Brooklyn Nets: 3 takeaways from no-stress win over Wizards
By Phil Watson
1. Kurucs delivers in 1st career start
Second-round pick Rodions Kurucs did not play for seven straight games to close out the month of November, picking up five DNP-CDs and sitting out two games while on assignment to the Long Island Nets of the NBA G League.
After scoring 12 points in 14 minutes in the Brooklyn Nets’ 99-97 loss to the Cleveland Cavaliers on Dec. 3, Kurucs didn’t get off the bench in the Nets’ Dec. 5 loss to the Oklahoma City Thunder.
He got 14 minutes in the overtime victory over the Toronto Raptors on Dec. 7 and 13 in the Nets’ win over the New York Knicks at Madison Square Garden on Saturday night.
The breakthrough came Wednesday, when he dropped a then-career-high 13 points and had a career-best three steals in 19 minutes in Brooklyn’s 127-124 win over the Philadelphia 76ers at Wells Fargo Center.
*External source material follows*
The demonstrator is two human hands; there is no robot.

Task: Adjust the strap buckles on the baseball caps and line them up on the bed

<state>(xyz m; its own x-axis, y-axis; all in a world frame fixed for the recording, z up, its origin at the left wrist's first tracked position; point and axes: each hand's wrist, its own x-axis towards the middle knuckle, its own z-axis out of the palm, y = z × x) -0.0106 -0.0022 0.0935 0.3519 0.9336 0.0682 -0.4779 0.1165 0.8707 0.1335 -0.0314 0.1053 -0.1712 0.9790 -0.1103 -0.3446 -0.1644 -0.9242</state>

The legend of Rodi went to new heights Friday night.
With Allen Crabbe sidelined with a sore right knee after a hard fall at Philly, coach Kenny Atkinson pulled off a stunner, opting to start Kurucs at small forward and shifting Joe Harris to the shooting guard spot.
That made Kurucs the youngest player born outside the U.S. to start a game for the Nets franchise at 20 years, 312 days old. The old mark belonged to Yi Jianlian, who was 21 years, 2 days old when he started for the New Jersey Nets against the Washington Wizards on Oct. 29, 2008.
The kid appeared to be extremely nervous — or not.
He opened the scoring by retrieving a loose ball along the baseline and feathering a short jumper over Tomas Satoransky and later managed to get an offensive rebound away from Thomas Bryant and score on a putback as Brooklyn opened the game with a 7-0 run.
Kurucs knocked down seven points in the third quarter and finished with 15 points (a new career-high) and six rebounds, matching a career-best, in a career-high 30 minutes. He was 5-for-6 overall, made his only 3-point attempt and hit all four of his free throws.
And with each performance, he’s making it more difficult for Atkinson to keep on off the floor.